On which subject, if anybody followed the appalling saga of my simnel cake, it ended up on a surprisingly positive note.  We had a brief hiatus when I covered it in marzipan, added 11 balls of marzipan to represent the apostles, put it in the Aga to glaze and (guess what?) forgot it again.  The 11 apostles collapsed and dripped into the rest of the marzipan, and the whole lot went dark brown and as hard as a tortoise’s shell.  It was far too late to start again, so I chipped the burnt marzipan off and tried again with fresh marzipan, hid the joins with fluffy Easter chicks and served it up with a flourish on Easter Day.

And it was really rather nice!  I don’t recommend cooking simnel cake three times and burning the marzipan, but if you do that thing,  just stick with it and keep the faith and all may yet be well.
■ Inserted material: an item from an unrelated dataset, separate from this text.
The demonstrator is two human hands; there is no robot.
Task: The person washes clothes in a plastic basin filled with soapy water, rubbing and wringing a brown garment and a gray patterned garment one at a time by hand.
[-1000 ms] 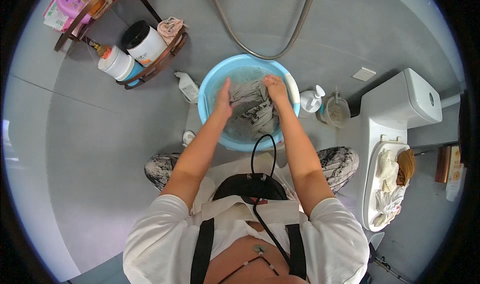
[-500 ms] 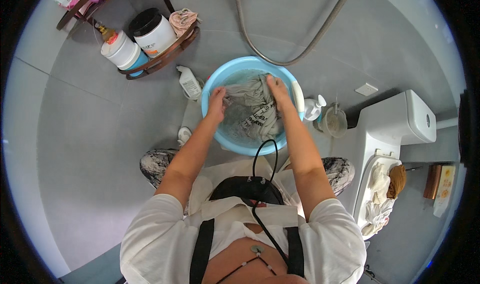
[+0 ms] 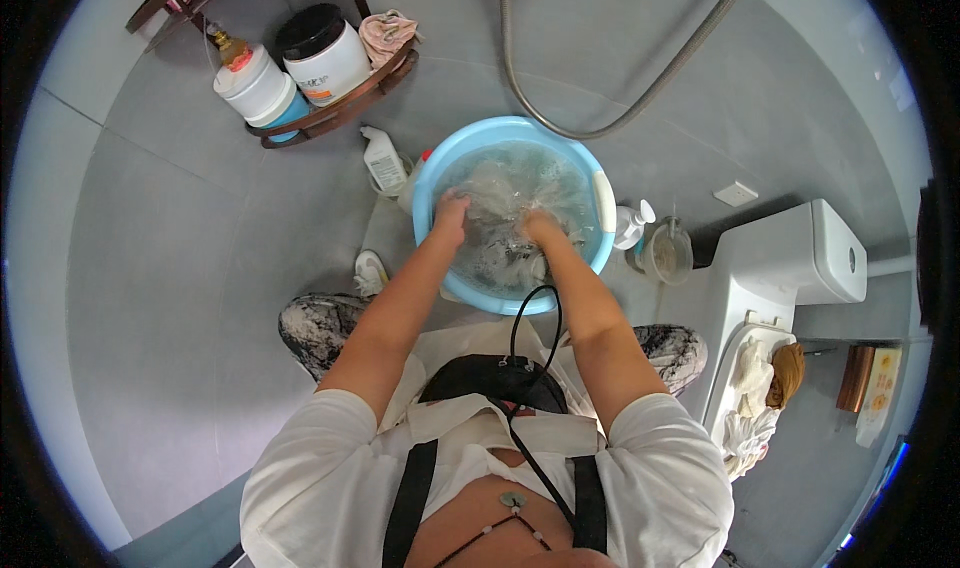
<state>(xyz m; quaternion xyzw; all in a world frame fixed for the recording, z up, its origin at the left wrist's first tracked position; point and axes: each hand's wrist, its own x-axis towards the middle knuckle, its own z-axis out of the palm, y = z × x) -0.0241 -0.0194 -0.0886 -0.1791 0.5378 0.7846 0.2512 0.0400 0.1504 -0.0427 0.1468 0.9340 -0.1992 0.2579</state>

But that’s not what I’m writing about today.  During one brief dash home to feed animals, we left the orchard gate open again and Porous (gander) processed out into the road.  Up the road came Julia with her trainer, practising for a half marathon.  Julia runs very, very slowly and her trainer was more or less marking time.  Porous came trundling out, spotted a victim (2 victims) and went straight into the attack –  head down, wings unfurled, orange rubber legs flapping along at super speed.  Julia’s trainer just slammed into fifth gear and zoomed up the hill at an elegant gallop but best of all was Julia.  I could have sworn that she was physically unable to run faster than a fast walk, but not a bit of it, she can go like the clappers!  She whizzed off in the trainer’s wake at warp speed, with Porous pounding along behind her, hissing fiercely and then the whole lot of them disappeared round the corner.

Porous came back in a while, with a swagger and a smirk, and let me drive him back into the orchard and slam the gate.  But when Julia finally slowed down, I’m hoping she found it very encouraging to have demonstrated to herself and her trainer that she can run like the wind if pressed.  Porous: super trainer (and thug).

Cake attack

Here’s another therapeutic blog, but it’ll have to be a quick one because Easter is ganging up on me and I have incoming relatives in an hour.
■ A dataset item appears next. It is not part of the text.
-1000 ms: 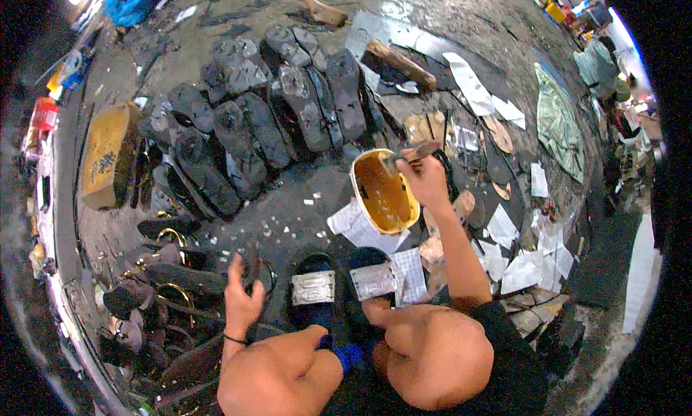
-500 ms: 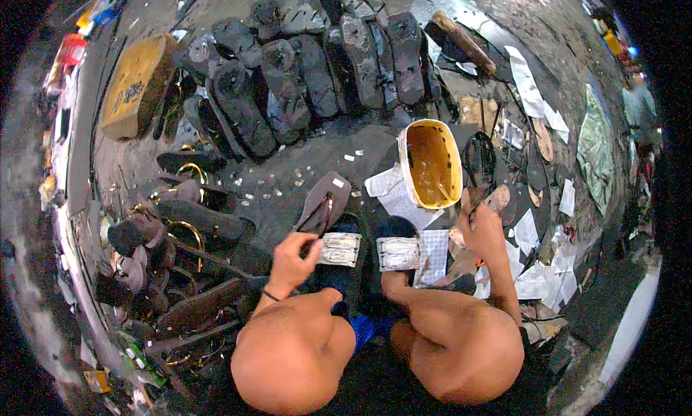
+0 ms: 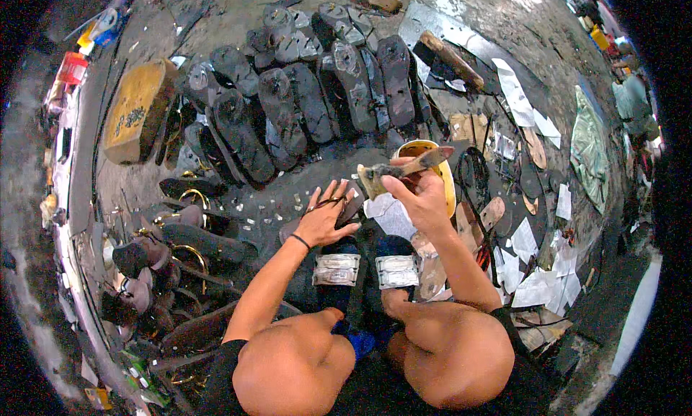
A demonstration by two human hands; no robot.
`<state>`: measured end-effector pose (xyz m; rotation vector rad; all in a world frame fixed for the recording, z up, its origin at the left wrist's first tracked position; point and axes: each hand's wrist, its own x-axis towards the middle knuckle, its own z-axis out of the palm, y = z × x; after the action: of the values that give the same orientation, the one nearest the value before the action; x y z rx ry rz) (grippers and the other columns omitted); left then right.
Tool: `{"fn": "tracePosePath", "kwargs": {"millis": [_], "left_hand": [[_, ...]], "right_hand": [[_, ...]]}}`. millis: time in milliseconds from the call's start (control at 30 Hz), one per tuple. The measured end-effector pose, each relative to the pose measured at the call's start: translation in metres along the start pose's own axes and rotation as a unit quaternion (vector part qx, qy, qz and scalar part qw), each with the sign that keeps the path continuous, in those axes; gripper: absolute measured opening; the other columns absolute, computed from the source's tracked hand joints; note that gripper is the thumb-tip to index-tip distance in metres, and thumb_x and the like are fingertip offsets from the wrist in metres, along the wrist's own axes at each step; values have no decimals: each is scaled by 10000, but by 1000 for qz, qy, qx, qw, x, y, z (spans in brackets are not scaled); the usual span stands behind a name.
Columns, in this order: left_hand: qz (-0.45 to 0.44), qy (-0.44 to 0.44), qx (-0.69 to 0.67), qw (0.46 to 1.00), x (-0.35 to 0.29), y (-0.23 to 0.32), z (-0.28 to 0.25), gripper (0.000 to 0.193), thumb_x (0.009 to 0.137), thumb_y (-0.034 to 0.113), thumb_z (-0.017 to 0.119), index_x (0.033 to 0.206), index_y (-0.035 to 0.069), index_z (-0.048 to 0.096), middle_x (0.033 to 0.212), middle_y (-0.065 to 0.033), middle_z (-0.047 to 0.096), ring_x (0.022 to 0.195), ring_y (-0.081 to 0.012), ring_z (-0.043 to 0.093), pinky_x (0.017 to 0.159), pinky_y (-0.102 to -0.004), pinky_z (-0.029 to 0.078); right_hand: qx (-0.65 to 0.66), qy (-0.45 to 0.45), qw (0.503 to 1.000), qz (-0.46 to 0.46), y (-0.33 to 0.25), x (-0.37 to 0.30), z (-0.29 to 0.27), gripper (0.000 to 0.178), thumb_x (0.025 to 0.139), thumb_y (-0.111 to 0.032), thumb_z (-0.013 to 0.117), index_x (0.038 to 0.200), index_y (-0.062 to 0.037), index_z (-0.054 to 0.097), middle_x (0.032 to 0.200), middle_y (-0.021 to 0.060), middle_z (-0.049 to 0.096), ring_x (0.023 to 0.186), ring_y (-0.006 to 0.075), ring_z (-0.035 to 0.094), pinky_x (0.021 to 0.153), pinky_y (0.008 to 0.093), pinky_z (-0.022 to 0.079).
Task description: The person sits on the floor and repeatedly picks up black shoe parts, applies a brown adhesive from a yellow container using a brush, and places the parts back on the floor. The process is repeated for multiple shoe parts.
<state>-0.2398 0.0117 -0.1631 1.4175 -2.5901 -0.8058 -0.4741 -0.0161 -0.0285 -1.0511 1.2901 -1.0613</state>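
Note:
A flat brush [image 3: 433, 158] with a wooden handle and dark, glue-stained bristles is gripped in my right hand [image 3: 425, 196]. It is raised beside a white-rimmed tub [image 3: 448, 193] with a yellow inside, partly hidden by that hand. My left hand [image 3: 328, 218] lies palm down with fingers spread on a dark thong sandal [image 3: 351, 208], covering much of it. The sandal's straps show around the fingers. Just below, my feet wear slippers with white buckled straps [image 3: 336, 270].
Rows of dark soles [image 3: 282, 117] stand beyond my hands. Finished-looking sandals with gold trim [image 3: 191, 236] are heaped at the left, near a yellow block [image 3: 137, 113]. Paper scraps [image 3: 526, 239] and a wooden roller-like piece [image 3: 454, 59] lie at the right.
My right hand has come from the right side toward the middle and now holds up the brush. My left hand has moved forward and spread over the sandal.

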Motion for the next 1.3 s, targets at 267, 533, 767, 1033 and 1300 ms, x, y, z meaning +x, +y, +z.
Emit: {"fn": "tracePosePath", "kwargs": {"millis": [267, 533, 767, 1033, 1300], "left_hand": [[-143, 167, -885, 411, 18, 49, -83, 528, 1057, 448, 329, 1292, 52, 588, 1171, -94, 677, 1019, -236, 665, 895, -385, 550], [-185, 211, -852, 443, 13, 75, -94, 575, 1048, 514, 326, 1275, 62, 599, 1155, -93, 682, 997, -246, 670, 877, -391, 554], [-179, 251, -823, 477, 10, 87, -102, 553, 1058, 488, 352, 1257, 37, 601, 1117, -104, 687, 933, -200, 685, 801, -348, 569], [-161, 304, -824, 451, 9, 77, -93, 551, 1049, 512, 364, 1265, 61, 594, 1124, -81, 678, 999, -218, 667, 901, -380, 540], [-225, 49, -921, 315, -112, 79, -77, 698, 996, 652, 332, 1286, 69, 585, 1179, -118, 666, 1007, -257, 665, 879, -393, 550]], "right_hand": [[-191, -19, 946, -260, -25, 15, 40, 280, 848, -97, 773, 1096, -29, 661, 941, 65, 702, 845, 145, 668, 762, 278, 518], [-170, -55, 952, -247, -25, -4, 45, 171, 875, -141, 719, 1019, -62, 671, 910, 118, 701, 883, 289, 688, 788, 383, 525], [-177, 4, 934, -311, -33, -9, 44, 174, 845, -171, 755, 943, -62, 661, 904, 109, 701, 881, 313, 689, 779, 356, 504], [78, -21, 996, -28, -34, -15, 67, 210, 897, -157, 721, 1054, -33, 658, 987, 63, 685, 929, 164, 639, 845, 326, 519], [362, 38, 919, 155, -26, 8, 21, 181, 953, -184, 660, 1111, -97, 644, 1006, 28, 689, 845, 123, 637, 710, 285, 501]]}}
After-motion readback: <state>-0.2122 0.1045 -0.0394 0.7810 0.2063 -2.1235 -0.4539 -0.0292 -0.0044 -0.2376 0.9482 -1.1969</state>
Today’s subject is the Simnel cake.  I’ve had various experiences with cooking fruit cakes in the Aga over the years.  There was the time I took it out too soon and it was more or less raw (back in those days I thought that 5 hours cooking would be enough to roast a hippopotamus – wrong!)  Then there was the time I forgot it altogether, took it out two days later and found a perfect cake shape just made out of charcoal.  Then there was another, emotional year when I took the perfect fruit cake out of the oven and turned it immediately out of its tin (I wasn’t concentrating because some chicks were simultaneously hatching out in the kitchen incubator).  The thing exploded into a vast puff of heavy fruit cake, spread over a wide area.  Acting on my feet, I stuffed the whole lot back in the tin and let it cool then plastered over the cracks with marzipan and really you’d hardly have known.  Especially once I’d added a wide ribbon around the side which acted like a corset.

This year I put it in and left it for about 6 hours.  It smelt heavenly and looked fine, so I took it out and left it to cool.  When I turned it out, it was very little changed from the original cake mixture I put in.  So I put it back in the tin and back in the Aga (twice cooked Simnel cake, my own recipe).  After another 4 hours I took it out again, and in a spirit of innocent enquiry turned it out of the tin.  Raw again, and exploded again, over a wide area.  So I shoved the whole lot back in the tin, smoothed it down and put it back in the Aga, where it will stay until this evening.

And yes, that was wonderfully therapeutic: I’ve stopped having waking nightmares of uncooked cake mixture coming at me.  Perhaps the Aga is just feeling a bit special after running out of oil last Friday (see previous therapeutic blog), and doesn’t want to be taken for granted.  And on the plus side the house smells wonderfully of hot, spicy cake.  Little will the incoming relatives know that they have a bat’s chance in hell of eating it for tea.  We’re having hot cross buns, I think.